Jika undang-undang ini benar-benar dilaksanakan, mayoritas petinggi Libya saat ini termasuk Ali Zeidan harus mengundurkan diri. Namun saat ini, tidak ada pembicaraan mengenai pengunduran diri Zeidan dan para petinggi negara hanya membicarakan masalah perombakan kabinet. Isu ini jelas membuat milisi bersenjata (anasir revolusioner) tak puas. Oleh karena itu, sejumlah pengamat menilai berlanjutkan kekerasan dan friksi politik serta sosial di Libya tidak dapat dihidari. Khususnya kini terbentuk aliansi baru untuk menghadapi gerakan milisi bersenjata yang memblokade sejumlah kantor kementerian di negara ini.
Aliansi baru ini yang berkoordinasi dengan pemerintahan Tripoli mengancam menggunakan kekerasan untuk mengusir milisi bersenjata yang menggelar aksi mogok di berbagai departemen negara ini. Jika ancaman ini direalisasikan, maka meletusnya aksi kekerasan tak dapat dihindari dan ini merupakan awal dari pertumpahan darah di Libya.

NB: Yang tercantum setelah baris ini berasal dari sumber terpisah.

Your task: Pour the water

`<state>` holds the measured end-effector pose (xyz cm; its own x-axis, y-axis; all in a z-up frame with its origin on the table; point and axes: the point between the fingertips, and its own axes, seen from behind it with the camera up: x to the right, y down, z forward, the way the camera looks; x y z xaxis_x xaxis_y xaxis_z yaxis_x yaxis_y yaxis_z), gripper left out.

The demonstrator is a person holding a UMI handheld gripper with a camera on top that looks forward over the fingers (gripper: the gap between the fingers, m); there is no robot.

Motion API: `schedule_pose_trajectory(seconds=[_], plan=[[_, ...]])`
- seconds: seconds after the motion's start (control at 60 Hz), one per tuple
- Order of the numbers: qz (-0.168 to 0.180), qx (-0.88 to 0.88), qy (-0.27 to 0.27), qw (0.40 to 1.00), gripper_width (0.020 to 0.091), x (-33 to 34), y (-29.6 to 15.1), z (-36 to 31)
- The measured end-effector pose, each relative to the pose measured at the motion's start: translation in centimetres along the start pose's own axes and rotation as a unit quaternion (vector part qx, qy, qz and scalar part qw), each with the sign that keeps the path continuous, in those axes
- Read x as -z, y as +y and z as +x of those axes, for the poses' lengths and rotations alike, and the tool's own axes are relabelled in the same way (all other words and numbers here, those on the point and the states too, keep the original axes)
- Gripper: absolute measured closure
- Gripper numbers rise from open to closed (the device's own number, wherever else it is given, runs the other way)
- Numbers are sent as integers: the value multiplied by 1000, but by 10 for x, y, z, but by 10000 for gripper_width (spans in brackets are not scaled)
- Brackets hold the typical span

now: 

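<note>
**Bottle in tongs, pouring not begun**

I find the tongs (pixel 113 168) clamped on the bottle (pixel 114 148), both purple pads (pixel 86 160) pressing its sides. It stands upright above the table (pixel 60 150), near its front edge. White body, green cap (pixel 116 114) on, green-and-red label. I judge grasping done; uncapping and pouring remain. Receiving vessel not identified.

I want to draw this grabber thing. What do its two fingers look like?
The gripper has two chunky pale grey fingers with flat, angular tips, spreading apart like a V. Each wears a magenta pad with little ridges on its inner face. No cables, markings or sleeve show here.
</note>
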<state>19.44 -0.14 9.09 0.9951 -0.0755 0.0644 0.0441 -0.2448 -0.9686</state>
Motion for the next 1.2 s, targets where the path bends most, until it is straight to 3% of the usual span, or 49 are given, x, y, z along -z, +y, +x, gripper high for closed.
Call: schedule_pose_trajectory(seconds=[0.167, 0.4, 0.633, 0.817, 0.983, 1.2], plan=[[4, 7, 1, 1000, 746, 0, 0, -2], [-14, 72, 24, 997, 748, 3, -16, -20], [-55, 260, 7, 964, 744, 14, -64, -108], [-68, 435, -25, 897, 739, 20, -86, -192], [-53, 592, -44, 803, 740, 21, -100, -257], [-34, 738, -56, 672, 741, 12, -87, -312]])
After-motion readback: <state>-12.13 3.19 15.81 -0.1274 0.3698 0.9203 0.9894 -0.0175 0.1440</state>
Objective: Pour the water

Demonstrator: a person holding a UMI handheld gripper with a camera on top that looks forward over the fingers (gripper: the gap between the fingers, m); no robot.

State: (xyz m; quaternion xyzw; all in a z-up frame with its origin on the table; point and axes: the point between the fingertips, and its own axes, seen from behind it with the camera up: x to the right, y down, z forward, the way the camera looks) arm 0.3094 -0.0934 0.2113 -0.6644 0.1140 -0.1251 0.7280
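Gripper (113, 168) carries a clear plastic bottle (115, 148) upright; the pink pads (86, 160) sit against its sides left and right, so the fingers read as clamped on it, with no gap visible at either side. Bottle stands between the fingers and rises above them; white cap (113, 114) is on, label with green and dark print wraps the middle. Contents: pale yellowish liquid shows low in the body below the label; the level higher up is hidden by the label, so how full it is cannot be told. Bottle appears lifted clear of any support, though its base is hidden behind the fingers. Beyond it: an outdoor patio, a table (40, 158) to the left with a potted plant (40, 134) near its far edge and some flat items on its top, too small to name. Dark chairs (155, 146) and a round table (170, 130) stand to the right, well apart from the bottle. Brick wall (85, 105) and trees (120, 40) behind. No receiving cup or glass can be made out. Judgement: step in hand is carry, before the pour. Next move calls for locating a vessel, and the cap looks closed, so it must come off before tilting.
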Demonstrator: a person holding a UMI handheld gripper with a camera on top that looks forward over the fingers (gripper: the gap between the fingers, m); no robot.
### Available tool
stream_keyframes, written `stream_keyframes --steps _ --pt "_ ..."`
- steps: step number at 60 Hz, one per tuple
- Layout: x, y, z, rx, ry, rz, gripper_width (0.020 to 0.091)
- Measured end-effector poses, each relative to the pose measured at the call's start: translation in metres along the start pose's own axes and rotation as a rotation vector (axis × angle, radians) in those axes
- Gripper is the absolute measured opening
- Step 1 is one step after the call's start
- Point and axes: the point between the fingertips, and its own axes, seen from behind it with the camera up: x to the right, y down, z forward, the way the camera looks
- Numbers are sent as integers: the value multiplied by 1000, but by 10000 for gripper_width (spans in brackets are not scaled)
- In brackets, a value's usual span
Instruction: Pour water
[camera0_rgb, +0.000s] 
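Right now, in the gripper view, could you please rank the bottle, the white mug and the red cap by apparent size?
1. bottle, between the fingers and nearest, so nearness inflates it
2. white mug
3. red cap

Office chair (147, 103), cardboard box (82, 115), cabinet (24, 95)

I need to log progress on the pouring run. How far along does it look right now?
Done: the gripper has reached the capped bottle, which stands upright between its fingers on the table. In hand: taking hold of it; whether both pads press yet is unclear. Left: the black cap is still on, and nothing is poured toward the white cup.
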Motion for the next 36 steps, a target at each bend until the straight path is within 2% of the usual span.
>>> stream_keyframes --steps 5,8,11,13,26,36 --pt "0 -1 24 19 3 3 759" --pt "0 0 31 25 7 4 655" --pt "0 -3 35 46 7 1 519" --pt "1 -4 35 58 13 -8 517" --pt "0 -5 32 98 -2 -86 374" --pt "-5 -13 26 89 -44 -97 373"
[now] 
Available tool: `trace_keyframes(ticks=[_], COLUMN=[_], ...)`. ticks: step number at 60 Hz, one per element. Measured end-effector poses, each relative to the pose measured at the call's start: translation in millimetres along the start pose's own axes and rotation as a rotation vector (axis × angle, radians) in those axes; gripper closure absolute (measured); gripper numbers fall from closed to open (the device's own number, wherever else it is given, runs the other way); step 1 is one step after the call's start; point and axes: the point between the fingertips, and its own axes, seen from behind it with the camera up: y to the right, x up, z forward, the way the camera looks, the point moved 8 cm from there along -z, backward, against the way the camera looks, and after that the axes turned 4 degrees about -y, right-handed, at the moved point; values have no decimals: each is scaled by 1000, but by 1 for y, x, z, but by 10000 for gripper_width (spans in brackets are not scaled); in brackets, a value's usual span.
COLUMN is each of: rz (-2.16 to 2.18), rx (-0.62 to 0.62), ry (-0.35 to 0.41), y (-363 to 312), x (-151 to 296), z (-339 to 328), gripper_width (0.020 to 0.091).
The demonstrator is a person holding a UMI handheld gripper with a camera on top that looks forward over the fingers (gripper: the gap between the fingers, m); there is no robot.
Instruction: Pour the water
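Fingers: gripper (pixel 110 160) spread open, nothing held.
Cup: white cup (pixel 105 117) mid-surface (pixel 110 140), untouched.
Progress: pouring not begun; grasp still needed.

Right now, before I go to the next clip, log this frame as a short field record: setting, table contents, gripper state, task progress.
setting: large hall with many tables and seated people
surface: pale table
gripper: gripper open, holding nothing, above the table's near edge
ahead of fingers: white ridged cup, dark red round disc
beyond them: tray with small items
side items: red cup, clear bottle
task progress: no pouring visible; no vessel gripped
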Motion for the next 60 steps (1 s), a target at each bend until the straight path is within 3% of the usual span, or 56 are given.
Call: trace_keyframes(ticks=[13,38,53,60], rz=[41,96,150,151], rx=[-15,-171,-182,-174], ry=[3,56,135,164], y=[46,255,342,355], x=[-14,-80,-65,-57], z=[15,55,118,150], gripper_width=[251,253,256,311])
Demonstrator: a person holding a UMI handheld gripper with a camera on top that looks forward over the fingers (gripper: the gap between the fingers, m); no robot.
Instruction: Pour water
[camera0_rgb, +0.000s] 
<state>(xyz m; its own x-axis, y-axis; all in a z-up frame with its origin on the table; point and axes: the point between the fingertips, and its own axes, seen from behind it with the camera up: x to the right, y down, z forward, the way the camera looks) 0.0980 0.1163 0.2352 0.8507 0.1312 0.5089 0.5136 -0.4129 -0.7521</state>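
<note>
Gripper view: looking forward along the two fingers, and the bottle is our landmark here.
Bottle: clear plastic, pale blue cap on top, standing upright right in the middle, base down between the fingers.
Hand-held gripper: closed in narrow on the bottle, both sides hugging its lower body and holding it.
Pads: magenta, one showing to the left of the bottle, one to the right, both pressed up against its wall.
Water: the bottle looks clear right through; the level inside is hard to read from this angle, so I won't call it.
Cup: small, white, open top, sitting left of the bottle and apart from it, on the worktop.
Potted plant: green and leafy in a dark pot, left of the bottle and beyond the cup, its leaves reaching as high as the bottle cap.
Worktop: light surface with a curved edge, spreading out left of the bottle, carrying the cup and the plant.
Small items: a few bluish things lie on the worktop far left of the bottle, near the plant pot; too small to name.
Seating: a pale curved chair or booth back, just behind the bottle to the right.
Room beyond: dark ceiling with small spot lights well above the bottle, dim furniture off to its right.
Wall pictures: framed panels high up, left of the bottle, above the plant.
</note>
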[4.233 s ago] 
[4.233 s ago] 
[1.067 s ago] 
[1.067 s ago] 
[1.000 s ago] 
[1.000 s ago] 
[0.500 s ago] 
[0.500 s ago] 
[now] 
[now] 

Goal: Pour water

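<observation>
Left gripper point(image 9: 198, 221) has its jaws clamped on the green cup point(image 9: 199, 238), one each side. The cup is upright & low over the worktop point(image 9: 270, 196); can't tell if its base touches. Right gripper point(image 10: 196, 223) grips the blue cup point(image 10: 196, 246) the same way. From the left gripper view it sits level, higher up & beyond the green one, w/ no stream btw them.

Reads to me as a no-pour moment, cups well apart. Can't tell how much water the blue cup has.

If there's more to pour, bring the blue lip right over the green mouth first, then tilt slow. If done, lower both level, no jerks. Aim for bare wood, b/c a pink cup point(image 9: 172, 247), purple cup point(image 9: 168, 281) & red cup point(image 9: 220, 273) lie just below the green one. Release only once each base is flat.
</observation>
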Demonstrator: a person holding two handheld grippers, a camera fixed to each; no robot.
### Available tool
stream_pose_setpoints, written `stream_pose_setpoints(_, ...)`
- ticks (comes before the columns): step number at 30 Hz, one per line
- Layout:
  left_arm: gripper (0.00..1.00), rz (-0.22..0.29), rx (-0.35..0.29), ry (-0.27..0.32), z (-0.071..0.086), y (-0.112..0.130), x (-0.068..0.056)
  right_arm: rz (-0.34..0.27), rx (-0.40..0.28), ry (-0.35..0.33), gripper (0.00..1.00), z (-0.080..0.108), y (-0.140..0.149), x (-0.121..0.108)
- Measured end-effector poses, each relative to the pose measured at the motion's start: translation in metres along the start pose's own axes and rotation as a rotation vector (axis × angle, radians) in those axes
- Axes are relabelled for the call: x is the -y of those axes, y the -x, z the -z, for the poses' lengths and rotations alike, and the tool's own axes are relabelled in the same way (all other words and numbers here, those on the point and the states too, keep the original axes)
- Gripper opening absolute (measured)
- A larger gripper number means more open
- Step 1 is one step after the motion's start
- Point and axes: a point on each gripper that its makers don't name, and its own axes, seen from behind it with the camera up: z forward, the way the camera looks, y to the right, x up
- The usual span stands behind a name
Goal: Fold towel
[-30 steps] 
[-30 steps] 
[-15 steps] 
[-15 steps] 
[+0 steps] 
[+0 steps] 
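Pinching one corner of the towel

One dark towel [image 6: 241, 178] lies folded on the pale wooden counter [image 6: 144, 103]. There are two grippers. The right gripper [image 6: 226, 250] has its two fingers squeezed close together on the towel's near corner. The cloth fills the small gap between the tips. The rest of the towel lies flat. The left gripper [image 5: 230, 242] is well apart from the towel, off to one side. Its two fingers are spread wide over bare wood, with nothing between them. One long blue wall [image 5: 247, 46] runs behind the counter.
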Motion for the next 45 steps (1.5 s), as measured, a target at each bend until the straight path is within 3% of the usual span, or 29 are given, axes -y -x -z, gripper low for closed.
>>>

Saat ini Libya tengah menghadapi dua kendala utama, pertama banyak tuntutan rakyat yang masih belum dipenuhi dan kedua, terjadi perang perebutan kekuasaan secara tersembunyi antara pemimpin yang berkuasa, anasir revolusioner dan para pemimpin kabilah yang berpengaruh. Dua masalah ini cukup menggoncang Libya dan memicu perang bersaudara.
Petinggi Libya yang tidak memiliki pengalaman mengelola negara sampai saat ini gagal membawa proses politik ke jalur yang benar. Yang lebih penting lagi tidak ada hubungan konstruktif antara pemerintah dan berbagai kubu politik di negara ini.
Hasil dari kondisi ini adalah munculnya berbagai insiden seperti aksi penyerbuan milisi bersenjata dan blokade terhadap departemen penting oleh kelompok bersenjata. Peristiwa ini disamakan oleh sejumlah elit politik sebagai miniatur kudeta. Hal itu dengan sendirinya merupakan lonceng tanda bahaya bagi pemerintah yang berkuasa saat ini dan revolusi Libya.
Sepertinya Libya dalam kondisi saat ini sangat membutuhkan kesepahaman nasional. Hal ini pun tidak mungkin terwujud kecuali pemerintah dan berbagai kubu politik lebih mengedapankan masa depan revolusi ketimbang tuntutan setiap kabilah dan golongan. Namun tak boleh dilupakan bahwa demograsi sosial Libya terdiri dari beragam etnis dan kabilah.
Seluruh etnis dan kabilah memilik kepentingan dan merasa berjasa di kemenangan revolusi dan kini mereka mulai menuntut sahamnya di pemerintahan. Di kondisi seperti ini, kecerdasan pemerintah Libya merupakan faktor yang dapat menciptakan keseimbangan di masyarakat serta mempersiapkan terbentuknya stabilitas di negara ini.